# Best cube for Cubesmith sticker mod?



## Azndwarf (Mar 4, 2015)

I have been wanting a sudoku and maze cube for a while now and I would like to know which is a cheap and good alternative for the cubesmith stickers mods.


----------



## IQubic (Mar 7, 2015)

YJ Guanlong is a cheap cube sold in many cubing stores online. The stickers you want should fit the Guanlong with no trouble.


----------



## Randomno (Mar 7, 2015)

IQubic said:


> YJ Guanlong is a cheap cube sold in many cubing stores online. The stickers you want should fit the Guanlong with no trouble.

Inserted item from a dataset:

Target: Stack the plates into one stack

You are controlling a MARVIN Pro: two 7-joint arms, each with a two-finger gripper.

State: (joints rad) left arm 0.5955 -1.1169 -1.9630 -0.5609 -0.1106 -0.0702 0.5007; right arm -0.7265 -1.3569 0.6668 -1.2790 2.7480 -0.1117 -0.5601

Aren't the GuanLong pieces rounded though, and sudoku/maze cube stickers not?


----------



## josh42732 (Mar 7, 2015)

Randomno said:


> Aren't the GuanLong pieces rounded though, and sudoku/maze cube stickers not?



Yes, but you could probably ask them to cut the stickers specifically for the Guanlong, or you could cut them yourself. Or just replace them with an old cube that you have that you never use anymore and still fits the stickers.


----------



## Azndwarf (Mar 7, 2015)

josh42732 said:


> Yes, but you could probably ask them to cut the stickers specifically for the Guanlong, or you could cut them yourself. Or just replace them with an old cube that you have that you never use anymore and still fits the stickers.



Have cubesmith ever done this to someone u know?


----------



## Berd (Mar 8, 2015)

Rubik's!


----------



## josh42732 (Mar 8, 2015)

Azndwarf said:


> Have cubesmith ever done this to someone u know?



Idk im just guessing


----------